The material must be repeated exactly, with every line intact.

Data block section start

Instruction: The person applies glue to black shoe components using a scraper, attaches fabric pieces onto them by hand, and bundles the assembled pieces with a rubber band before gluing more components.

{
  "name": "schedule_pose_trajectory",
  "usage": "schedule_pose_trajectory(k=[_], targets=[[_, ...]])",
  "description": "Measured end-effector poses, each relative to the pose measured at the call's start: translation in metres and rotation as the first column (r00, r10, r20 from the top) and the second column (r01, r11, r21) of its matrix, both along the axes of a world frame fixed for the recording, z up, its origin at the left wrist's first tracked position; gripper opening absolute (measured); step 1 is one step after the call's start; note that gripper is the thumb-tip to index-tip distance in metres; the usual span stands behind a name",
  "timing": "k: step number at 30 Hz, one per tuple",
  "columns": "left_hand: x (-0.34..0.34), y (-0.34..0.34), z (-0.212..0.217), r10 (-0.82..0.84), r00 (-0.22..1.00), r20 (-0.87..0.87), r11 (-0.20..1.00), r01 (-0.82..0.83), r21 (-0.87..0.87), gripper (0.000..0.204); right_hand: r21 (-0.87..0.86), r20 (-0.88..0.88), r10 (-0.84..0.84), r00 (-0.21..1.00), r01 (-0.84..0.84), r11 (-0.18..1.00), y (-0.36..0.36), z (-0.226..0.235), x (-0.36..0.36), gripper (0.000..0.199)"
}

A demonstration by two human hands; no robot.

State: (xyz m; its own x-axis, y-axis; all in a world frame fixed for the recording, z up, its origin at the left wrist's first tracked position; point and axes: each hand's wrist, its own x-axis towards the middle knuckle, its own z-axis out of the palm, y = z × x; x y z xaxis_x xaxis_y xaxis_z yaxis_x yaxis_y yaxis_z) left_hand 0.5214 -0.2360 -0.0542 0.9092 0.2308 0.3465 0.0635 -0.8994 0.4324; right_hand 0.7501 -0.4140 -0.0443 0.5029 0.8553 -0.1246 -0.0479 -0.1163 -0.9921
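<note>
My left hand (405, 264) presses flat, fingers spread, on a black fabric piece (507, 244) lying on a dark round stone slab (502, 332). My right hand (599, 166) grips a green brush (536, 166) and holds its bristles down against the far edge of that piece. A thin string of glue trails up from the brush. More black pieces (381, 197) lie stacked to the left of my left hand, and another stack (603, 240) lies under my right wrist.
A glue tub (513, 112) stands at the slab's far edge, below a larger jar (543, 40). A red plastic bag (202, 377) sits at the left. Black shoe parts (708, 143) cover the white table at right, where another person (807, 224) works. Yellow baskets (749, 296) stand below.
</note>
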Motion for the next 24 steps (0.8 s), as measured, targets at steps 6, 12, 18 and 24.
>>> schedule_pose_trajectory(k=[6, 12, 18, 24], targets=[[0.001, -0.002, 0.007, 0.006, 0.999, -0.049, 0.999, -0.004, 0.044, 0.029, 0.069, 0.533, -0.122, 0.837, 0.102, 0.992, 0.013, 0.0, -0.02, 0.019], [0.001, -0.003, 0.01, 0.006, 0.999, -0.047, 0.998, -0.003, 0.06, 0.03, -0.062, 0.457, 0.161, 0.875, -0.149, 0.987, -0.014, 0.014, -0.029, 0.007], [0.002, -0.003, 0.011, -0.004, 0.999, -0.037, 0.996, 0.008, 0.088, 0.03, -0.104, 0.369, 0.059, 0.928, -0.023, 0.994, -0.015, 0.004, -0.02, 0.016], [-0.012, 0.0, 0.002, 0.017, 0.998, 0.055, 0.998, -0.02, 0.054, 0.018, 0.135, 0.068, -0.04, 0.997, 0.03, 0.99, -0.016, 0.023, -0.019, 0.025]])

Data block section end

» Expected answer:
Instruction: The person applies glue to black shoe components using a scraper, attaches fabric pieces onto them by hand, and bundles the assembled pieces with a rubber band before gluing more components.

{
  "name": "schedule_pose_trajectory",
  "usage": "schedule_pose_trajectory(k=[_], targets=[[_, ...]])",
  "description": "Measured end-effector poses, each relative to the pose measured at the call's start: translation in metres and rotation as the first column (r00, r10, r20 from the top) and the second column (r01, r11, r21) of its matrix, both along the axes of a world frame fixed for the recording, z up, its origin at the left wrist's first tracked position; gripper opening absolute (measured); step 1 is one step after the call's start; note that gripper is the thumb-tip to index-tip distance in metres; the usual span stands behind a name",
  "timing": "k: step number at 30 Hz, one per tuple",
  "columns": "left_hand: x (-0.34..0.34), y (-0.34..0.34), z (-0.212..0.217), r10 (-0.82..0.84), r00 (-0.22..1.00), r20 (-0.87..0.87), r11 (-0.20..1.00), r01 (-0.82..0.83), r21 (-0.87..0.87), gripper (0.000..0.204); right_hand: r21 (-0.87..0.86), r20 (-0.88..0.88), r10 (-0.84..0.84), r00 (-0.21..1.00), r01 (-0.84..0.84), r11 (-0.18..1.00), y (-0.36..0.36), z (-0.226..0.235), x (-0.36..0.36), gripper (0.000..0.199)"
}

A demonstration by two human hands; no robot.

State: (xyz m; its own x-axis, y-axis; all in a world frame fixed for the recording, z up, its origin at the left wrist's first tracked position; point and axes: each hand's wrist, its own x-axis towards the middle knuckle, its own z-axis out of the palm, y = z × x; x y z xaxis_x xaxis_y xaxis_z yaxis_x yaxis_y yaxis_z) left_hand 0.5214 -0.2360 -0.0542 0.9092 0.2308 0.3465 0.0635 -0.8994 0.4324; right_hand 0.7501 -0.4140 -0.0443 0.5029 0.8553 -0.1246 -0.0479 -0.1163 -0.9921
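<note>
My left hand (405, 264) presses flat, fingers spread, on a black fabric piece (507, 244) lying on a dark round stone slab (502, 332). My right hand (599, 166) grips a green brush (536, 166) and holds its bristles down against the far edge of that piece. A thin string of glue trails up from the brush. More black pieces (381, 197) lie stacked to the left of my left hand, and another stack (603, 240) lies under my right wrist.
A glue tub (513, 112) stands at the slab's far edge, below a larger jar (543, 40). A red plastic bag (202, 377) sits at the left. Black shoe parts (708, 143) cover the white table at right, where another person (807, 224) works. Yellow baskets (749, 296) stand below.
</note>
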Motion for the next 24 steps (0.8 s), as measured, targets at steps 6, 12, 18 and 24.
>>> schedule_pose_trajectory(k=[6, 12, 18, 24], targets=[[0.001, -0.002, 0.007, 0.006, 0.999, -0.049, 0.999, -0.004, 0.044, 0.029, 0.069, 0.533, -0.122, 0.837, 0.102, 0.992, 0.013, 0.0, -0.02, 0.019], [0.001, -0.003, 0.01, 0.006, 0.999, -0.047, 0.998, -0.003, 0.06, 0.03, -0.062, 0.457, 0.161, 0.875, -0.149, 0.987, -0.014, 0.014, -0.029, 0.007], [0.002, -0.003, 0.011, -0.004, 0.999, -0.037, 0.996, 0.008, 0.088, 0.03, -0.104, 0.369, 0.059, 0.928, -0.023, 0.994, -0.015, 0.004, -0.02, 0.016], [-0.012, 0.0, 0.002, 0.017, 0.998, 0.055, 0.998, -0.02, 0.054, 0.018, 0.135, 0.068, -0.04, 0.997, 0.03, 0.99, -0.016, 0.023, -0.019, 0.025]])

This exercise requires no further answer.